Londoño se pronunció públicamente a través de la red social X para denunciar que apagar la programación de estas estaciones viola de manera flagrante los compromisos adquiridos en el Acuerdo de Paz y atenta contra los mandatos de la Constitución Política de Colombia. En su mensaje, el dirigente político cuestionó la prevención del Gobierno de De la Espriella frente a unos canales cuyo propósito fundamental es la pedagogía de la no violencia a través del arte, la cultura y la memoria histórica.


A estas críticas se sumó el exsenador Omar Restrepo, también del partido Comunes, quien fustigó las determinaciones del Ejecutivo acusándolo de querer hacer retroceder al país hacia épocas de polarización y violencia. Restrepo subrayó que privar de voz a las Emisoras de Paz vulnera directamente el derecho a la información de las víctimas del conflicto armado y de las comunidades marginadas, recortando los espacios ganados para la reconciliación nacional. De forma paralela, sectores del Congreso liderados por senadores como Iván Cepeda calificaron la medida como un ataque directo a los pilares democráticos y a la pluralidad informativa.

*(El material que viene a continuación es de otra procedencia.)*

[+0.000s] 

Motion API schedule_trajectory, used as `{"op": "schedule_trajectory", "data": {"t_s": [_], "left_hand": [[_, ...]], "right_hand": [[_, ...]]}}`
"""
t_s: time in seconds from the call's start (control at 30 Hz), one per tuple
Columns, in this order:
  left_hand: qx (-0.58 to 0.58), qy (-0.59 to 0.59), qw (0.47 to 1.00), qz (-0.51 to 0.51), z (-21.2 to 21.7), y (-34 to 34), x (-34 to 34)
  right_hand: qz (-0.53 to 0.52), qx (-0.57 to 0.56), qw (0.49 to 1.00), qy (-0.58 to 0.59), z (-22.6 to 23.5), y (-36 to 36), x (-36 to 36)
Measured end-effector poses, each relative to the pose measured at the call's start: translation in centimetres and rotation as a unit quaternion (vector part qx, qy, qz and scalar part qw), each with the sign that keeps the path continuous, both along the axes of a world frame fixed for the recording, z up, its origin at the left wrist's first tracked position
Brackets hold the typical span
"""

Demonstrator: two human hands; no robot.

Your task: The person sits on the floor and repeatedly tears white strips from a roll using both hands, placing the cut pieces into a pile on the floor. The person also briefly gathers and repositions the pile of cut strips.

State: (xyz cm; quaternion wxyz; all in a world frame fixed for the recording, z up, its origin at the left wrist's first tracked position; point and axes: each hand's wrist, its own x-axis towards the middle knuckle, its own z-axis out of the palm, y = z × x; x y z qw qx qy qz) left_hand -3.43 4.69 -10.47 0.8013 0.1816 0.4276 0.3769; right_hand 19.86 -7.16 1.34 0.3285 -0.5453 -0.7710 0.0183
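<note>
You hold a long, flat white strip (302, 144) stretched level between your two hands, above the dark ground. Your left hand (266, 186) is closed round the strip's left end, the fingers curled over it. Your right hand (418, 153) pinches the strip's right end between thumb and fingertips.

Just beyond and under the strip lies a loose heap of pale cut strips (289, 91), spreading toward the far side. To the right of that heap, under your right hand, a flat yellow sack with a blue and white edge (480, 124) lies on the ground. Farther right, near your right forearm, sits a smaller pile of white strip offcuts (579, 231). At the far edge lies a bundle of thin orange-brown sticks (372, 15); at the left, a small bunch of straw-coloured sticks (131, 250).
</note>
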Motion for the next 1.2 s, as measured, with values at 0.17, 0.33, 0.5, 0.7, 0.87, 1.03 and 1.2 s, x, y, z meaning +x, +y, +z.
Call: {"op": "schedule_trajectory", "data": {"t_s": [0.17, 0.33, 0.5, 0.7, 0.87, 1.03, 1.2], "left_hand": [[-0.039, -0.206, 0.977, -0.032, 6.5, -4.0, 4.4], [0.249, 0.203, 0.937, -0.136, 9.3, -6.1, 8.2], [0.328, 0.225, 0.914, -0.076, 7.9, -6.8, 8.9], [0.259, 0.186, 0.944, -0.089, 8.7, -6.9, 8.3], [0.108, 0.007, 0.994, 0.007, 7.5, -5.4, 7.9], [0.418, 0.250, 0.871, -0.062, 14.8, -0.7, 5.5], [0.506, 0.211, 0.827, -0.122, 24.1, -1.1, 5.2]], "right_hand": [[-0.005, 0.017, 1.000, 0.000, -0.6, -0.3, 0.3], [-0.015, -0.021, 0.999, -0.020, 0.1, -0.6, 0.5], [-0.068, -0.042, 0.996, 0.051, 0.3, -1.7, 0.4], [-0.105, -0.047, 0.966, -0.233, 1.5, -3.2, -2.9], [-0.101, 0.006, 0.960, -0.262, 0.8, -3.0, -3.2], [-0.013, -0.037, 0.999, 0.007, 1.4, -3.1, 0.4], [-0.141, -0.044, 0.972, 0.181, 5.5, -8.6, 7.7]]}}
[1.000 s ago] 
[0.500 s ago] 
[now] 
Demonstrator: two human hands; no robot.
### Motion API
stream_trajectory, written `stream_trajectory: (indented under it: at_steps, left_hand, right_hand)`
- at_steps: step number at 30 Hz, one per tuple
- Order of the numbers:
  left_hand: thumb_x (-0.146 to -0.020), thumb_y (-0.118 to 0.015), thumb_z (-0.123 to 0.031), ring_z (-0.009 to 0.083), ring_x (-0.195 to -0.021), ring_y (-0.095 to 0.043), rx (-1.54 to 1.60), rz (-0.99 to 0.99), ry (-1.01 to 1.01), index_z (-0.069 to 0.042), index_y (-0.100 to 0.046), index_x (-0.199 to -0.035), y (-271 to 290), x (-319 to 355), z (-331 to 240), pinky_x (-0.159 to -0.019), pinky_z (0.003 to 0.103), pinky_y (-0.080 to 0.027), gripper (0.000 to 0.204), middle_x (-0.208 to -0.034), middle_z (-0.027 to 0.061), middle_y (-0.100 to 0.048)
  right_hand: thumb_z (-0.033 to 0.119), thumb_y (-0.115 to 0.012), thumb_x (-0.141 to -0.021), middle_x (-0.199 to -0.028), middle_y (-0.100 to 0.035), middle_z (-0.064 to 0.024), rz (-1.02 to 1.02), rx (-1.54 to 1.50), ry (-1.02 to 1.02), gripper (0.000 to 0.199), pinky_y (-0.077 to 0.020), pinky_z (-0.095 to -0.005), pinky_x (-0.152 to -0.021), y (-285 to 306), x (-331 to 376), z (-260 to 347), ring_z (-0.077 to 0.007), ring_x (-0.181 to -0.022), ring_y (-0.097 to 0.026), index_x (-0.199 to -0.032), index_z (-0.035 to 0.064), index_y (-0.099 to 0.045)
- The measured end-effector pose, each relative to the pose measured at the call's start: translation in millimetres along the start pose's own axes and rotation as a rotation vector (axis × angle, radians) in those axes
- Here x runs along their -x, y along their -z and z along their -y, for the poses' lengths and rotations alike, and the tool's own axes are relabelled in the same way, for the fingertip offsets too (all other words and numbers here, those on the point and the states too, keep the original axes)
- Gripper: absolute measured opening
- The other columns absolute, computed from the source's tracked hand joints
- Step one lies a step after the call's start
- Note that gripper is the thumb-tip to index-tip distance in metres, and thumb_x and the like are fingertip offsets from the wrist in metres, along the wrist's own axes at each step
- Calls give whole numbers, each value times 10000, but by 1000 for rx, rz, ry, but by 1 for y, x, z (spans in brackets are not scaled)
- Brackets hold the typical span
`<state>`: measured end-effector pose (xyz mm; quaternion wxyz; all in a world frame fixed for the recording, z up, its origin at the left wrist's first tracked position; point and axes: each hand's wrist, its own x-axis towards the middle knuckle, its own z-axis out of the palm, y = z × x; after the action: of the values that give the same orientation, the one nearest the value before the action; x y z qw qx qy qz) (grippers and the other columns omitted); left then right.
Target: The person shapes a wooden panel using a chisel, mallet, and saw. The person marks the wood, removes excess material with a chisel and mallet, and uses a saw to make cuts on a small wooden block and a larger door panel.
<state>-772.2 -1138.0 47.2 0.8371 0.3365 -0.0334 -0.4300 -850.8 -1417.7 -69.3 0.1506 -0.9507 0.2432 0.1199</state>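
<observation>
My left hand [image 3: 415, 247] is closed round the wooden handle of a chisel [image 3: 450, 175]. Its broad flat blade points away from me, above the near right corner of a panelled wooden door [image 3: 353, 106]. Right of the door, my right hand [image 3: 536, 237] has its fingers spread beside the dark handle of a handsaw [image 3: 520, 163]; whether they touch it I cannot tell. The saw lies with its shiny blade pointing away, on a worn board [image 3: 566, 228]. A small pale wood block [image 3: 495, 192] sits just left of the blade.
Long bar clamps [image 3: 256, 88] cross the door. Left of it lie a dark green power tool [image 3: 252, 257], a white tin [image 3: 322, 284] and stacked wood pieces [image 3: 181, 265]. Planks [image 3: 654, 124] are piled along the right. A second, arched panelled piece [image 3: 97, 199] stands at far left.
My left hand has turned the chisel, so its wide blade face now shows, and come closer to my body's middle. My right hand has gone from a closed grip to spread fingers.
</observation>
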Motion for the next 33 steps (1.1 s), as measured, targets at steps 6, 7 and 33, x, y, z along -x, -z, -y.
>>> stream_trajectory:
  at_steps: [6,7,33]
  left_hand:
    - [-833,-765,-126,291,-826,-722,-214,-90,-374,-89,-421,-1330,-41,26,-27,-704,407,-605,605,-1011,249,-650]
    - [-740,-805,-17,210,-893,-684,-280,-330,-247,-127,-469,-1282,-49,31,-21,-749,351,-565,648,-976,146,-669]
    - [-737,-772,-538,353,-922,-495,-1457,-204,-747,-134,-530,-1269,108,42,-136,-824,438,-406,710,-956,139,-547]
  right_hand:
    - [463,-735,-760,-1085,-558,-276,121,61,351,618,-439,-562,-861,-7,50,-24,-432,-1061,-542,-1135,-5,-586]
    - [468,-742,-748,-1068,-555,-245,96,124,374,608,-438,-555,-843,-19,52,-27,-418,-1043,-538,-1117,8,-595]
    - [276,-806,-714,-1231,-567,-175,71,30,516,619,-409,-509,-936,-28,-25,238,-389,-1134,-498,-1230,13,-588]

En el ámbito gremial y periodístico, la Fundación para la Libertad de Prensa (FLIP) confirmó que recopila los antecedentes sobre la interrupción de las transmisiones y las denuncias sobre censura previa en las salas de redacción, con el objetivo de estructurar un pronunciamiento institucional sobre el impacto de esta medida en el derecho de la ciudadanía a recibir información diversa y veraz.


El futuro del sistema radial público


La parálisis de las 20 Emisoras de Paz arrastra también un drama humano e institucional. Aproximadamente 105 profesionales —entre los que se cuentan periodistas, comunicadores comunitarios, técnicos de sonido y productores locales— se encuentran actualmente en el limbo. La gran mayoría trabaja bajo la modalidad de contratos de prestación de servicios cuya fecha de terminación está fijada para el mes de octubre, lo que genera una aguda zozobra sobre la continuidad de sus puestos de trabajo y el sustento de sus familias.

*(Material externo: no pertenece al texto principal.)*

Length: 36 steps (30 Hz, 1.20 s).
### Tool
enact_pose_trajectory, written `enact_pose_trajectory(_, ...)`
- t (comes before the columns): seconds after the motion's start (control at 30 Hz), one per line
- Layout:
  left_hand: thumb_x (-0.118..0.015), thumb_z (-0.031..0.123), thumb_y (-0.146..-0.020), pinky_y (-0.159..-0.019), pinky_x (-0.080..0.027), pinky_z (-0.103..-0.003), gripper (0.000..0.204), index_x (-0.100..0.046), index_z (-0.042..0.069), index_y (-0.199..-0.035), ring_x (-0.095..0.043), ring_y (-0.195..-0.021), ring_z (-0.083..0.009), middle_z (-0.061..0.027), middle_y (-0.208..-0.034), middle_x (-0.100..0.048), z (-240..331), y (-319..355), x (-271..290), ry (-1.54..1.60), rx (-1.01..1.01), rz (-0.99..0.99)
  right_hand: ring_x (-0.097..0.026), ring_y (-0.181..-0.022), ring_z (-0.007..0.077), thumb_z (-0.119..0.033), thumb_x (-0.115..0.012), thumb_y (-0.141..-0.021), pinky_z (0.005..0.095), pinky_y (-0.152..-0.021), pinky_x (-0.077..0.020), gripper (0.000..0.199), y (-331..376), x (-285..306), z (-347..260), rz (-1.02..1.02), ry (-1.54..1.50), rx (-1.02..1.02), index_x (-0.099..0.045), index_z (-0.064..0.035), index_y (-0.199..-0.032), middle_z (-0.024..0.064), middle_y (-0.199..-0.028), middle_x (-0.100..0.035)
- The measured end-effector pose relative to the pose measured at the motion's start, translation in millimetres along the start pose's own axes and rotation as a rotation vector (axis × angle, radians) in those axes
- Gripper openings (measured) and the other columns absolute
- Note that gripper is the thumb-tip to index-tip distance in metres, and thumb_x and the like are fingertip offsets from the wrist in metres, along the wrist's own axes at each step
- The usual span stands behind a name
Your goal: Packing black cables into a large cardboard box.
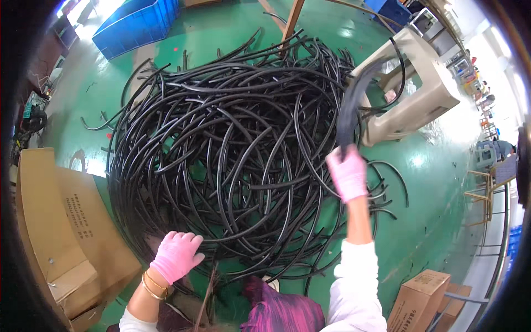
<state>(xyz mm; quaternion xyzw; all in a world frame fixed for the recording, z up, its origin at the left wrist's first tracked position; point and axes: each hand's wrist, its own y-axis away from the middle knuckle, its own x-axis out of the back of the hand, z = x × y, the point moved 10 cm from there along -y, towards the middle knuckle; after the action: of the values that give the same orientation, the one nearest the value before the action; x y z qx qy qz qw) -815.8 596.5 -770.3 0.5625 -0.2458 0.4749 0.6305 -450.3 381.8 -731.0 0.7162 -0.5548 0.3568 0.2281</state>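
Observation:
A large tangled heap of black rubber hoses [243, 127], cut in curved lengths, spreads over the floor in front of me. My right hand [348, 172], in a pink glove, is closed around a bundle of hoses [349, 113] raised at the heap's right side. The bundle is blurred by motion and arcs up towards the stool. At the heap's near left edge is my left hand [176, 255], also gloved in pink, palm down over the hoses. Its thumb stands apart from the bent fingers, and no hose shows clearly in its grasp.
A beige plastic stool [412, 88] lies tipped on its side against the heap's right. Cardboard boxes stand at left [83, 221] and lower right [420, 299]. A blue crate [135, 30] sits at the far left; a wooden post [293, 22] rises behind the heap.

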Motion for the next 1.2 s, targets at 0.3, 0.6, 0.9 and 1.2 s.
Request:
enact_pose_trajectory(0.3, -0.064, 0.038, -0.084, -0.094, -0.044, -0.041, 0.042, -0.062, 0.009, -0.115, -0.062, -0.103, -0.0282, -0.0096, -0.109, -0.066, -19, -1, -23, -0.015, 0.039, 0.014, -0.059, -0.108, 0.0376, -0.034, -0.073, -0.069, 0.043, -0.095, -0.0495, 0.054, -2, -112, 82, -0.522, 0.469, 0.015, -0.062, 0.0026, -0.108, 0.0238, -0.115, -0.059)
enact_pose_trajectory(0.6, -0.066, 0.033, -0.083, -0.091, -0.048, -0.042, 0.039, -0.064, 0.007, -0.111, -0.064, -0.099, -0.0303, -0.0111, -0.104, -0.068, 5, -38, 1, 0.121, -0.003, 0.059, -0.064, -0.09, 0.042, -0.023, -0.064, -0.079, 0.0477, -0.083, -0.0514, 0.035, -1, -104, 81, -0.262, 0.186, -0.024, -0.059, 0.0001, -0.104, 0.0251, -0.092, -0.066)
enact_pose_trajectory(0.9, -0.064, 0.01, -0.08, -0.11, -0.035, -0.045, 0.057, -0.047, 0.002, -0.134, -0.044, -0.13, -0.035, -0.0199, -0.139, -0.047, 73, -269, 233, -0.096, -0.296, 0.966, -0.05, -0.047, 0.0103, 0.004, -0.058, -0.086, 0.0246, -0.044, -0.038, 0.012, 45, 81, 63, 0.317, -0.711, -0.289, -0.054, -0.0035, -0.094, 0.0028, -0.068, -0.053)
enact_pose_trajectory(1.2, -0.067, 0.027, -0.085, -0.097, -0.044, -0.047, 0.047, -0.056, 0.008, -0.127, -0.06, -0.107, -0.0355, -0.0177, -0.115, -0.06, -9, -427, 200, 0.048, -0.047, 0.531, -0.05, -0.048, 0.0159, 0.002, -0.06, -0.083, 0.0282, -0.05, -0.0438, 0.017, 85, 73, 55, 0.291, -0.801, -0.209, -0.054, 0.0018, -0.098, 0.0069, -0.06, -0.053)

Las directivas de Inravisión convocaron a reuniones clave para definir los pasos a seguir respecto a las estaciones regionales. Entre los trabajadores circulan versiones que anticipan no solo un rediseño drástico de la parrilla de contenidos, sino un eventual cambio de nombre para la red de emisoras con el fin de retirar cualquier alusión explícita al proceso de paz o a las iniciativas del gobierno anterior.


Hasta el momento de consolidar esta información, ni el equipo de prensa de la Presidencia de la República ni la gerente de Inravisión, Ángela María Mora, han respondido a las solicitudes de entrevista formuladas por diversos medios de comunicación. Entre tanto, en los rincones más apartados de la geografía colombiana, miles de oyentes rurales sintonizan sus transistores esperando el retorno de las voces de sus vecinos, mientras por los altavoces continúa sonando únicamente la programación musical distribuida desde la capital.